Task requirements – Both the line with "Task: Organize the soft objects" and the line with "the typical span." in the records below must appear in the output, along with every line between them, exactly and with nothing added.

Records for the task –
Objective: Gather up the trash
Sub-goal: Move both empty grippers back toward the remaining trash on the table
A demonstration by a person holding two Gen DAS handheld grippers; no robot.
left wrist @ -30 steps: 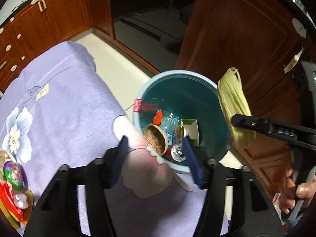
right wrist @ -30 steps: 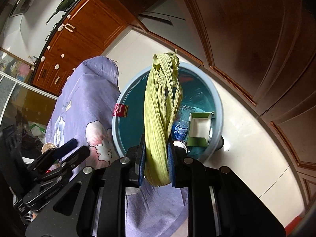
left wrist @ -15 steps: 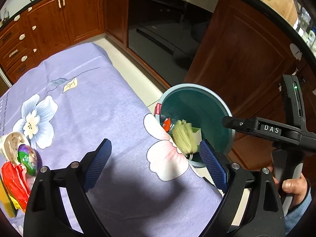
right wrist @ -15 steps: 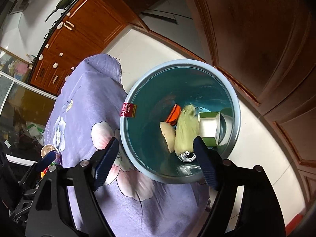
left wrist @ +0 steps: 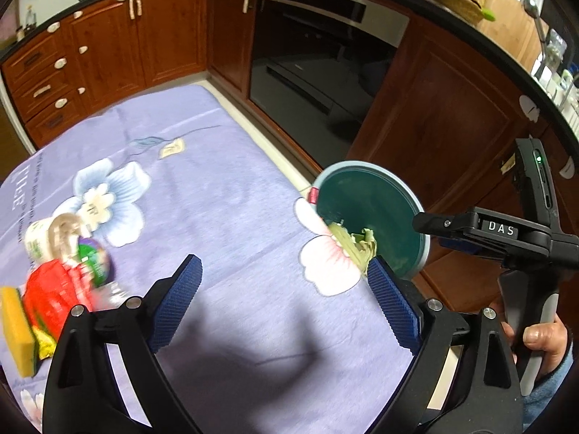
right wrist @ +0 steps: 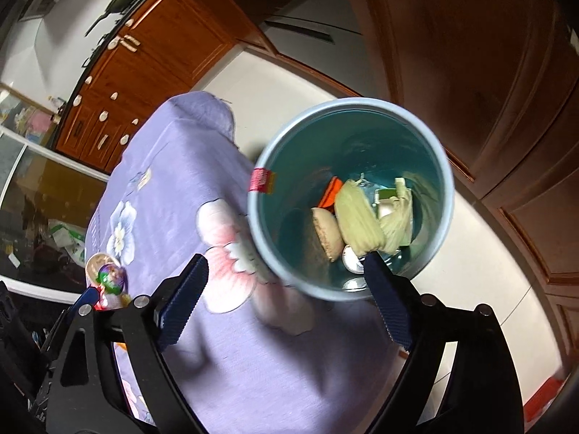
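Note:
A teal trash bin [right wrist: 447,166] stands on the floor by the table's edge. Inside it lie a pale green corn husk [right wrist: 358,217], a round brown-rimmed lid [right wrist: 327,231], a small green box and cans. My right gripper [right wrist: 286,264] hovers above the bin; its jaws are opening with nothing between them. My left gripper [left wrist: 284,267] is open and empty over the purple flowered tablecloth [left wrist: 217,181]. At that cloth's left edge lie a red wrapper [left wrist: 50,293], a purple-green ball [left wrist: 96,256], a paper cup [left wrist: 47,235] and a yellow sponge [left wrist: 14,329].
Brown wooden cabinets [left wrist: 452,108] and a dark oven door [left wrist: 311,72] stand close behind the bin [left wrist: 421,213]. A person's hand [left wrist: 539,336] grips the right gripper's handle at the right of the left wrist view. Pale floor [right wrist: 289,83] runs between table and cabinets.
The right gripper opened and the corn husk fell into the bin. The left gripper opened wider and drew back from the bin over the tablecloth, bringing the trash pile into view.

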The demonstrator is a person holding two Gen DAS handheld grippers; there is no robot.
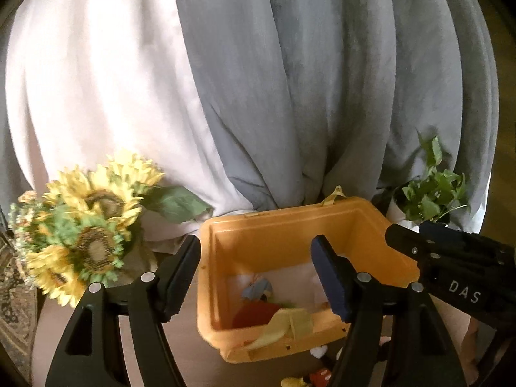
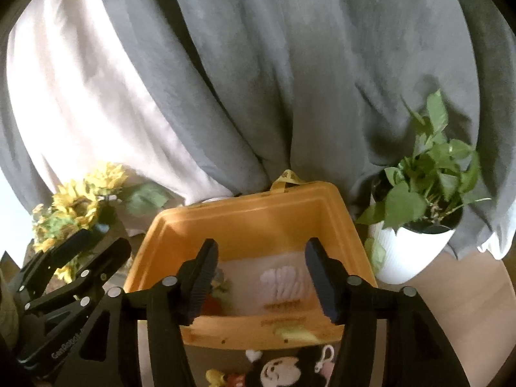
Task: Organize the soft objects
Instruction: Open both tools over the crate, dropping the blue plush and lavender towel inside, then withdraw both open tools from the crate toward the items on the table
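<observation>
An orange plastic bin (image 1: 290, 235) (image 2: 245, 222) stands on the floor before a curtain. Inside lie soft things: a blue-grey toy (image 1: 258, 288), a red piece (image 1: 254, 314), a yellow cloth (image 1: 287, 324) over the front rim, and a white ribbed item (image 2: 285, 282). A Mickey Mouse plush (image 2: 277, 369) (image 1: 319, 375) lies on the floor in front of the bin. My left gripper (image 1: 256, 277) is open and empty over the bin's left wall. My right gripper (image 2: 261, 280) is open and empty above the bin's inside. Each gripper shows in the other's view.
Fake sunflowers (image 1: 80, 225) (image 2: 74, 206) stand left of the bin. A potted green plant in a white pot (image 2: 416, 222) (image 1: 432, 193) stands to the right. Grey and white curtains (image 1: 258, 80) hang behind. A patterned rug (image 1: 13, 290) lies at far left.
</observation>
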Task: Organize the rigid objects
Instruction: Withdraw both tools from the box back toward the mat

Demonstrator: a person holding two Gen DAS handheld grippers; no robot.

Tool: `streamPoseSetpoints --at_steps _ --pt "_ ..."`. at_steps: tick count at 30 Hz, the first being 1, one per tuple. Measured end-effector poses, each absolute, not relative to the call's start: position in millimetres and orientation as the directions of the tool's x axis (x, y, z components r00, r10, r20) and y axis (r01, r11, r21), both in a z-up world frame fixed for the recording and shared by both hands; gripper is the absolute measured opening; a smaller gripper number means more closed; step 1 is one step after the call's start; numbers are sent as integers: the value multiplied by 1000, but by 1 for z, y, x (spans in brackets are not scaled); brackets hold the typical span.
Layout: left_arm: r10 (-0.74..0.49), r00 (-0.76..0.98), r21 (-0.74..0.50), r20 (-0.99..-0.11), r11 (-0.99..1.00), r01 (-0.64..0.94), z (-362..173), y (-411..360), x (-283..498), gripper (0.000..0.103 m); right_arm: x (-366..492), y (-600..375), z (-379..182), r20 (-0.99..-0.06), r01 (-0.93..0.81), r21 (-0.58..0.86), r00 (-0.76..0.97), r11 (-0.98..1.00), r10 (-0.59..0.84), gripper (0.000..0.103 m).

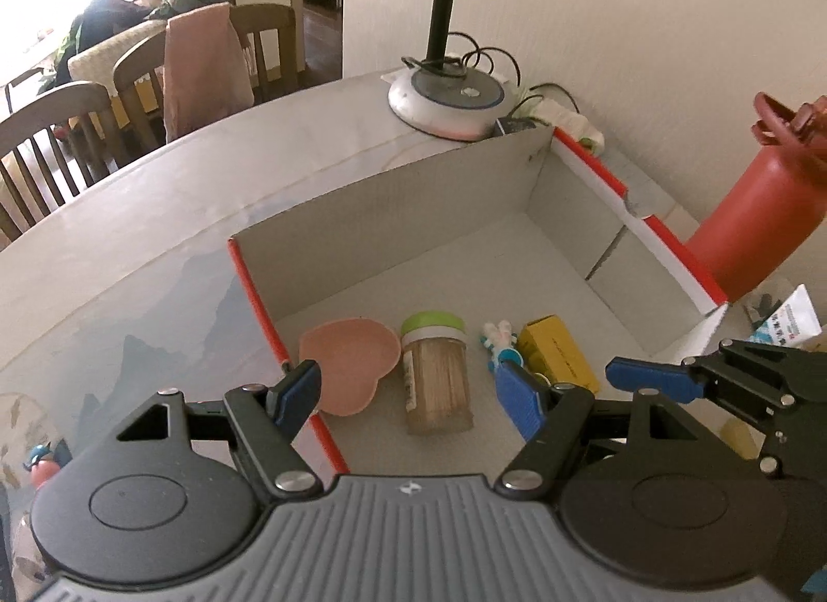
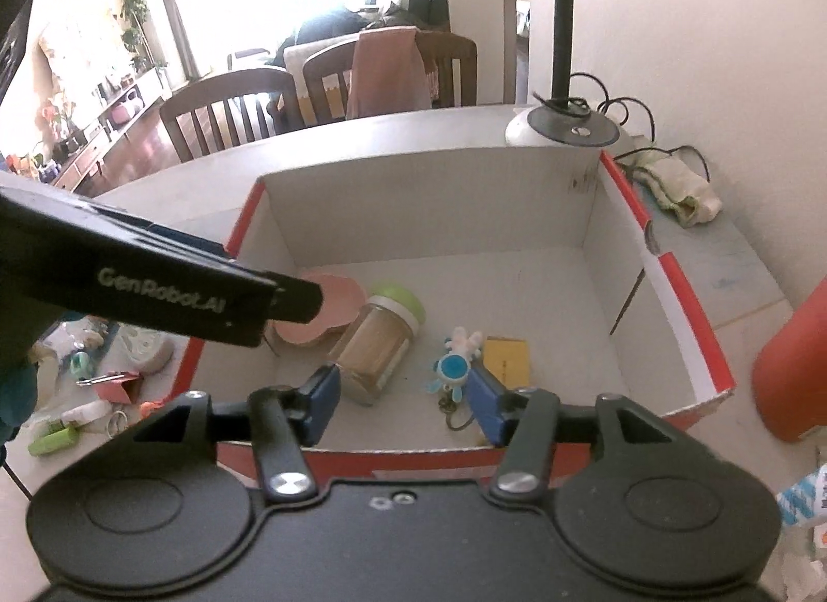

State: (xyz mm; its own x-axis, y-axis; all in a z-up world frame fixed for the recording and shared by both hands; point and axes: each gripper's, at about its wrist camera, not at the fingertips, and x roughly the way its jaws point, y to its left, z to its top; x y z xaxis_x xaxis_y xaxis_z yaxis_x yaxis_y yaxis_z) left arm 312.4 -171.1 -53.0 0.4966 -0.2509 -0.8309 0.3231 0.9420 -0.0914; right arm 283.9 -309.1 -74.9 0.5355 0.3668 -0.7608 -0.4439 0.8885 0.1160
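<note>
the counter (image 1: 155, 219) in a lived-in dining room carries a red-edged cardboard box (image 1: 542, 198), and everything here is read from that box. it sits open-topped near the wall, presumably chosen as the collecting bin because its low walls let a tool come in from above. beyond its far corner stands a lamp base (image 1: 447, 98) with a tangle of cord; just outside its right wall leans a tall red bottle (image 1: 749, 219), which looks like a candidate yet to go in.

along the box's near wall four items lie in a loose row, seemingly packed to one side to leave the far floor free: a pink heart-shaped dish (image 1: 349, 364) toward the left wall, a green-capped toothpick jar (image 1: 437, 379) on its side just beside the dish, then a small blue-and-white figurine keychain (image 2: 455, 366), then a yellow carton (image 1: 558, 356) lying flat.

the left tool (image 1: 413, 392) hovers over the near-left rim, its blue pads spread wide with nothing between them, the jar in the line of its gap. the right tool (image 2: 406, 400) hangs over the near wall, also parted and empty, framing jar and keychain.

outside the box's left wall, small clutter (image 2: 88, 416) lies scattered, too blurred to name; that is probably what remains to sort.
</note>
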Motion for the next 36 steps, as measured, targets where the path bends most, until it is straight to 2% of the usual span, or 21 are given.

Solved exercise –
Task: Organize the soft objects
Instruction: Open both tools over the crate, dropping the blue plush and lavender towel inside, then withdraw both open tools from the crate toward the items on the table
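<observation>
An orange plastic bin (image 1: 290, 235) (image 2: 245, 222) stands on the floor before a curtain. Inside lie soft things: a blue-grey toy (image 1: 258, 288), a red piece (image 1: 254, 314), a yellow cloth (image 1: 287, 324) over the front rim, and a white ribbed item (image 2: 285, 282). A Mickey Mouse plush (image 2: 277, 369) (image 1: 319, 375) lies on the floor in front of the bin. My left gripper (image 1: 256, 277) is open and empty over the bin's left wall. My right gripper (image 2: 261, 280) is open and empty above the bin's inside. Each gripper shows in the other's view.
Fake sunflowers (image 1: 80, 225) (image 2: 74, 206) stand left of the bin. A potted green plant in a white pot (image 2: 416, 222) (image 1: 432, 193) stands to the right. Grey and white curtains (image 1: 258, 80) hang behind. A patterned rug (image 1: 13, 290) lies at far left.
</observation>
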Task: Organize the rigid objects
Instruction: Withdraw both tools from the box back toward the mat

Demonstrator: a person holding two Gen DAS handheld grippers; no robot.

Tool: `streamPoseSetpoints --at_steps _ --pt "_ ..."`. at_steps: tick count at 30 Hz, the first being 1, one per tuple. Measured end-effector poses, each absolute, not relative to the call's start: position in millimetres and orientation as the directions of the tool's x axis (x, y, z components r00, r10, r20) and y axis (r01, r11, r21), both in a z-up world frame fixed for the recording and shared by both hands; gripper is the absolute measured opening; a smaller gripper number means more closed; step 1 is one step after the call's start; numbers are sent as integers: the value multiplied by 1000, but by 1 for z, y, x (spans in brackets are not scaled); brackets hold the typical span.

There is nothing further to add to the answer.